In his book Deceit, Desire and the Novel (Mensonge romantique et vérité romanesque, 1961), the critic and philosopher René Girard identifies another key thematic structure in Le Rouge et le Noir, which he dubs triangular or "mimetic" desire. On Girard's showing, Stendhal's novel reveals how any individual's desire for another is always "mediated" by a third party - put crudely, that we desire something (or someone) because we see that someone else desires that thing. This theory attempts to account not only for the apparent perversity of Mathilde's and Julien's relationship, in particular the episode in which Julien begins a courtship of Mme de Faverolles to pique Mathilde's jealousy, but equally Julien's fascination with and aspirations to the high society he longs to despise.

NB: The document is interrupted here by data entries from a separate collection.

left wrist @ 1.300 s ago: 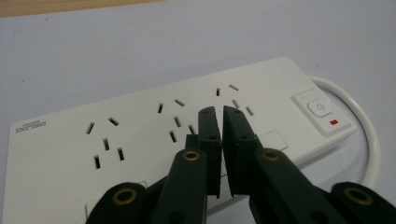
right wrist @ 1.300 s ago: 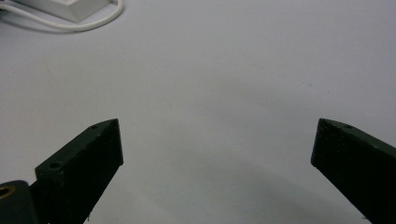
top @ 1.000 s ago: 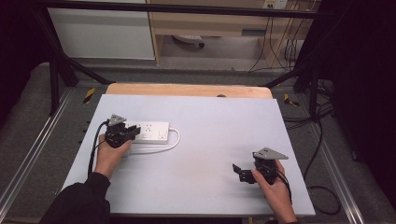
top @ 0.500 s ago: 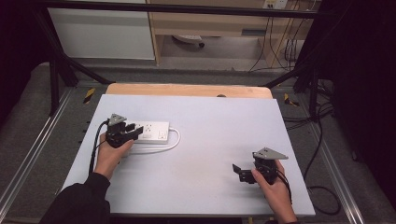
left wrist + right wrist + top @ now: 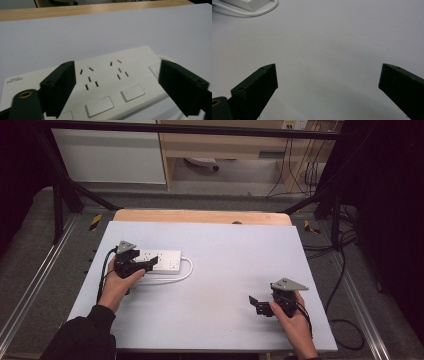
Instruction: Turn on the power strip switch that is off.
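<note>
The left gripper sits over the near-left end of the flat white plastic power strip, and its jaws have just been opening: in the left gripper view the two black pads stand wide, one on each side of the socket face, with the strip below and between them but neither pad pressing on it. So the strip lies on the pale grey table top, free of any grip, directly under and just ahead of this tool. Its long axis runs across the table, away from the left gripper towards the right, and a white cord loops out from its far end and curls back along its near edge. Farther off, well apart across bare table, the right gripper hangs near the front edge with its jaws spread wide on nothing; the strip's corner and cord lie far ahead of it. The left hand is plainly the nearer, so any next grasp or push along the strip's length looks to be its job.
</note>
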`<state>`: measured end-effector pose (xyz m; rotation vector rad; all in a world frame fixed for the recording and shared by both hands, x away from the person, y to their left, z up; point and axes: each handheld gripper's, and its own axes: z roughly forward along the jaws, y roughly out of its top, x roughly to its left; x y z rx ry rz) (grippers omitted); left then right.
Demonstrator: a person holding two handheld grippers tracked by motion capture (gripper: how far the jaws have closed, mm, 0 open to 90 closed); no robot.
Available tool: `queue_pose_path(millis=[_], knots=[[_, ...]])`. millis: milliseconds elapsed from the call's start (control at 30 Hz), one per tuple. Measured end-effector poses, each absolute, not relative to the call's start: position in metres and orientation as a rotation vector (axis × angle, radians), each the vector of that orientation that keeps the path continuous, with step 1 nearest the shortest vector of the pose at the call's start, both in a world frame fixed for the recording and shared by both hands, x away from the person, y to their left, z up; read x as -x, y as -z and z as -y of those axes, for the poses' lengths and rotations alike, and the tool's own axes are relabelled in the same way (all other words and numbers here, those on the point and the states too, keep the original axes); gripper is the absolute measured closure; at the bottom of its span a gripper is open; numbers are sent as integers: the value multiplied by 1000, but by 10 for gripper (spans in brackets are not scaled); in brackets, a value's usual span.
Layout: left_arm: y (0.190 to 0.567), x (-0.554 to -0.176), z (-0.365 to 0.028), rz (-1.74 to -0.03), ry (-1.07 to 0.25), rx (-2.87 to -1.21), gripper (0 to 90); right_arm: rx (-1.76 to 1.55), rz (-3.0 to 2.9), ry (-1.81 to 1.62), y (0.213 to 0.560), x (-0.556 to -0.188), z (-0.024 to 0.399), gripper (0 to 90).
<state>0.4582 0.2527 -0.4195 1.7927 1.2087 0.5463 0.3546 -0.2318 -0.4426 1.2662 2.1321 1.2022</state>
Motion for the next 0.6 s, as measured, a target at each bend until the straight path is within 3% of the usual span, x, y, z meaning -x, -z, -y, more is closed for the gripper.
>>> queue_pose_path(millis=[33,100,600], knots=[[419,-458,-253,-1211,-544,-1785,82,-1266,-2132,-1202,442,-354,232,27],[418,-458,-254,-1218,-538,-1769,61,-1266,-2131,-1202,442,-354,232,27],[403,-448,-256,-1187,-542,-1756,65,-1267,-2132,-1199,443,-354,231,27]])
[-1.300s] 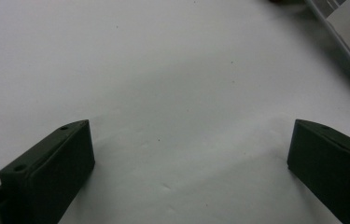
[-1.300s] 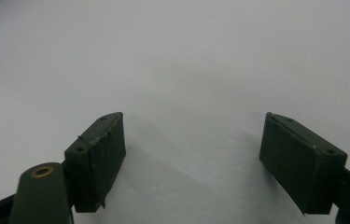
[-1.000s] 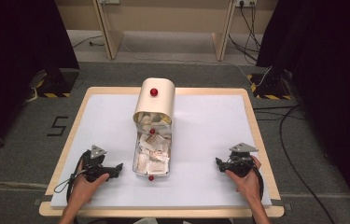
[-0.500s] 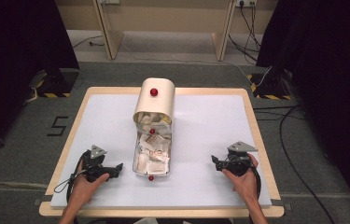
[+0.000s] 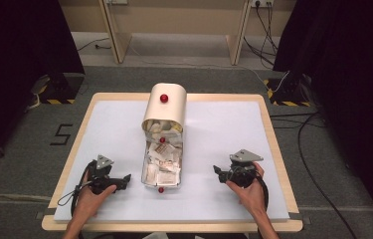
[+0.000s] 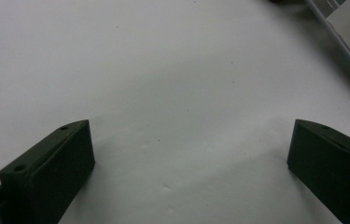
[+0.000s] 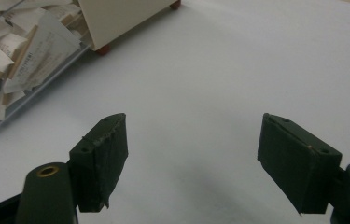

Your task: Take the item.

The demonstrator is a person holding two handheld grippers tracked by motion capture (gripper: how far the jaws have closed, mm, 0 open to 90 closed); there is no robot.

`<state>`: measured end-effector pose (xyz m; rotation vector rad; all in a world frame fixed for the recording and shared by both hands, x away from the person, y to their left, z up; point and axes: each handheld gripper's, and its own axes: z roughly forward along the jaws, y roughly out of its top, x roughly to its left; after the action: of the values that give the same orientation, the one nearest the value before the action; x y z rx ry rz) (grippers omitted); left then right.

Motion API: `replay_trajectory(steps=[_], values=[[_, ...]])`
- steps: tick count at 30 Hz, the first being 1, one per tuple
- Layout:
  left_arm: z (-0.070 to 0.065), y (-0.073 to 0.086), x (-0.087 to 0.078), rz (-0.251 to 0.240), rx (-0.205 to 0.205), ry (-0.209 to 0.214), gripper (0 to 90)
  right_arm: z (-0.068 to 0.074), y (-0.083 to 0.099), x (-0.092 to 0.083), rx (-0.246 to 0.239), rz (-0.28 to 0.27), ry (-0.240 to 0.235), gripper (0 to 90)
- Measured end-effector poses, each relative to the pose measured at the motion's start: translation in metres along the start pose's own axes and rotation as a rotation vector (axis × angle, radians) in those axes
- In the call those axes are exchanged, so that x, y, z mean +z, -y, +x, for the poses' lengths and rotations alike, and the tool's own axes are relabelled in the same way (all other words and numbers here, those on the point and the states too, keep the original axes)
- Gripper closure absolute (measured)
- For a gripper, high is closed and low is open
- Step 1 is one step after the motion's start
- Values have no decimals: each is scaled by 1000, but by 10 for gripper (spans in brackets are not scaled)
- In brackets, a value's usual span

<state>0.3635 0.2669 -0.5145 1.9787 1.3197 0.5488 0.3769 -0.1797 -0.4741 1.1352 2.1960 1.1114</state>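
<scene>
While both jaws gape, right gripper nears drawer.

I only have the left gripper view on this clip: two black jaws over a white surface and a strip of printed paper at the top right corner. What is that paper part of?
Observer: It lies in a clear tray full of paper slips, seen in the high view at the middle of the table.
Operator: Is the tray by itself?
Observer: No. Its far end sits under a cream, round-topped cover with a red knob.
Operator: Where is the other gripper?
Observer: The right gripper is on the tray's other side, apart from it, with its jaws open in the right gripper view.
</scene>
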Motion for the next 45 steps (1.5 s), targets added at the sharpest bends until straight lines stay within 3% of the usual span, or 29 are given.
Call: replay_trajectory(steps=[13,30,45], values=[[0,0,0,0,0,0,0,35,-19,8,-56,-26,-78,275],[0,0,0,0,0,0,0,55,-34,3,-104,-70,-120,332],[0,0,0,-3,-3,0,0,85,-52,-2,-171,-108,-192,356]])
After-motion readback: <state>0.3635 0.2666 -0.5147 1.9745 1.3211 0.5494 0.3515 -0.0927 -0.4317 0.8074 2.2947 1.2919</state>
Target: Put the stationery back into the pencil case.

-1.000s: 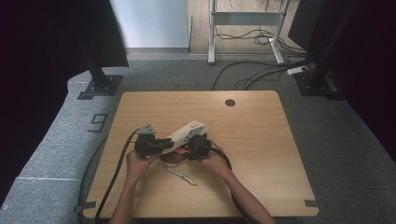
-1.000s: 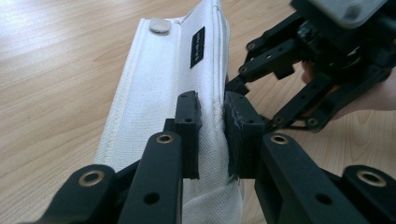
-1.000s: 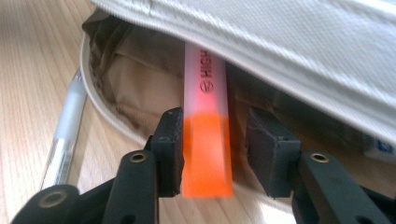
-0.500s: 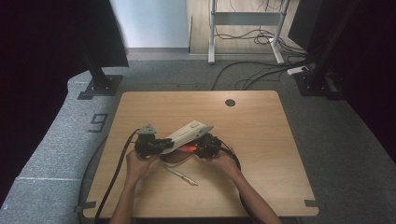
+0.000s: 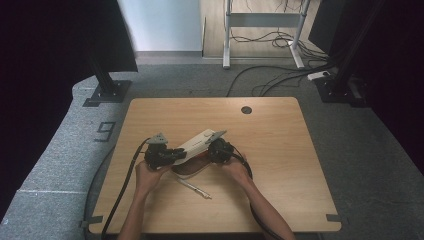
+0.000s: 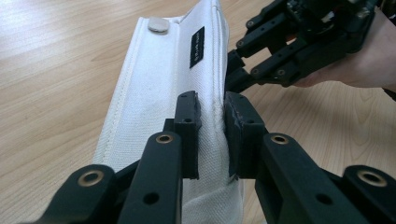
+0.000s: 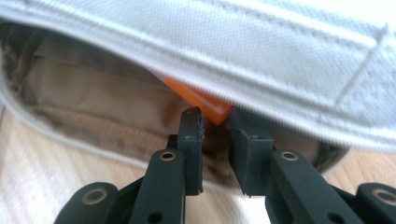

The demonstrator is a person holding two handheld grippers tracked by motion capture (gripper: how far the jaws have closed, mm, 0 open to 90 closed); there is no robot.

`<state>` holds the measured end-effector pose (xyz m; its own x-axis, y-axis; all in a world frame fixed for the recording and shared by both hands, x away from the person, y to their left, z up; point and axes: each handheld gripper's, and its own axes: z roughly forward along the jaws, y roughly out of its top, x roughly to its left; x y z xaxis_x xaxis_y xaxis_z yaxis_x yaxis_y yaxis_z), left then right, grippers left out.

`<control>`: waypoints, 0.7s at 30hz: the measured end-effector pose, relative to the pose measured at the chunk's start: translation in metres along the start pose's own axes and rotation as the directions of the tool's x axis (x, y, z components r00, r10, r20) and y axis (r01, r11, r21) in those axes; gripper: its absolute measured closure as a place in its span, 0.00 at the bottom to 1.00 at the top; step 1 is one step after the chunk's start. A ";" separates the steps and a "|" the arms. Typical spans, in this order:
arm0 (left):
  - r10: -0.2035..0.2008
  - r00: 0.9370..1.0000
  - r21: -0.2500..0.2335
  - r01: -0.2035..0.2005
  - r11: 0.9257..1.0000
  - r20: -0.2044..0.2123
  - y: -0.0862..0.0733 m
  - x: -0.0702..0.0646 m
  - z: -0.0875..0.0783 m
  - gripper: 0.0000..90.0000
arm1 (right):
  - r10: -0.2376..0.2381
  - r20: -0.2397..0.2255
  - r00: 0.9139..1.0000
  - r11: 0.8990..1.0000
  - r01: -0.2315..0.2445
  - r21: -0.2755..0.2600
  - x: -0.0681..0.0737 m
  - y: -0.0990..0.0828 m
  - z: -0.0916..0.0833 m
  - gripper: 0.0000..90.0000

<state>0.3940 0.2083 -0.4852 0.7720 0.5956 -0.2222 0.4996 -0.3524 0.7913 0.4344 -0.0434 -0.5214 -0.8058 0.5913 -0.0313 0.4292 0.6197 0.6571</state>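
Wooden bench (image 5: 280,150), light grain, round cable hole (image 5: 246,109) at its far edge. Thin pen-like stick (image 5: 195,188) lies flat on the bench, just nearer than the left hand-held gripper (image 5: 172,156). Grey carpet (image 5: 360,145) around; cables (image 5: 270,82) beyond.

Both grippers: matte black bodies, two-jaw, linkage-type arms w/ round brass-coloured pivot pins + small dark screw holes. Pads: blocky black rectangles, one small screw near top of each. Left gripper (image 6: 212,121) and right gripper (image 7: 215,135) look identical in build. Grey three-cornered plate on top of each, seen in high view. Thick black cable trails from each toward person. Forearms bare, no sleeves in view; hands ungloved.
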 end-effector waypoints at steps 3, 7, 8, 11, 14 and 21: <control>0.000 1.000 0.000 0.000 1.000 -0.002 0.000 0.000 0.000 0.84 | -0.010 -0.004 1.000 1.000 0.010 0.005 -0.001 0.002 0.004 0.81; -0.002 1.000 -0.003 0.002 1.000 -0.001 0.000 0.001 -0.001 0.84 | 0.009 -0.024 1.000 1.000 -0.010 -0.010 -0.003 0.000 -0.002 0.75; -0.002 1.000 -0.003 0.002 1.000 -0.001 0.000 0.001 -0.001 0.84 | 0.012 -0.027 1.000 1.000 -0.013 -0.014 -0.003 -0.001 -0.005 0.73; -0.003 1.000 -0.004 0.003 1.000 -0.001 0.000 0.001 -0.001 0.84 | 0.012 -0.036 0.999 1.000 -0.013 -0.014 -0.002 -0.003 -0.012 0.65; -0.007 1.000 -0.006 0.007 1.000 0.000 0.000 0.002 -0.001 0.85 | 0.007 -0.060 0.998 1.000 -0.008 -0.011 0.001 -0.006 -0.017 0.58; -0.003 1.000 -0.005 0.003 1.000 -0.001 0.000 0.002 -0.001 0.85 | -0.006 -0.108 0.994 1.000 0.005 -0.008 0.015 -0.015 -0.030 0.53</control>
<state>0.3951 0.2102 -0.4849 0.7697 0.5977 -0.2242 0.5004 -0.3468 0.7933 0.4037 -0.0601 -0.5092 -0.8478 0.5284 0.0463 0.4218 0.6188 0.6627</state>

Literary significance & criticism
André Gide felt that The Red and the Black was a novel far ahead of its time, and called it a novel for readers in the 20th century. At the time Stendhal wrote The Red and the Black, the prose in novels included dialogue or omniscient descriptions, but Stendhal's great contribution was to spend much of the novel inside the characters' heads, describing their feelings and emotions and even their inner conversations. As a result of this book, Stendhal is considered the inventor of the psychological novel.
Stendhal's style was highly allusive, with copious references to the works of Voltaire, Friedrich Schiller, and William Shakespeare; quotes from Racine's play Phèdre and Byron's Don Juan; and to philosophers and thinkers who influenced Stendhal, such as John Locke and Jean-Jacques Rousseau.
- Most of the chapters begin with epigraphs that appear to be quotes from literature, poetry, or notable historical individuals. In reality, Stendhal himself wrote the majority of these epigraphs, but attributed them to writers whom he thought capable of writing or saying such things.
- Stendhal left the last four chapters untitled. These are also the only four chapters that lack epigraphs.
- The novel ends with Stendhal's standard closing quote, "To the Happy Few." This is often interpreted as a dedication to the few who could understand his writing, or a sardonic reference to the happy few who are born into prosperity (the latter interpretation is supported by the likely source of the quotation, Canto 11 of Byron's Don Juan, a frequent reference in the novel, which refers to 'the thousand happy few' who enjoy high society).
- In Jean-Paul Sartre's 1948 play Les Mains Sales, the protagonist Hugo suggests several pseudonyms for himself, including Julien Sorel, with whom he shares many similarities.
The title has been translated into English variously as Scarlet and Black, Red and Black, and The Red and the Black.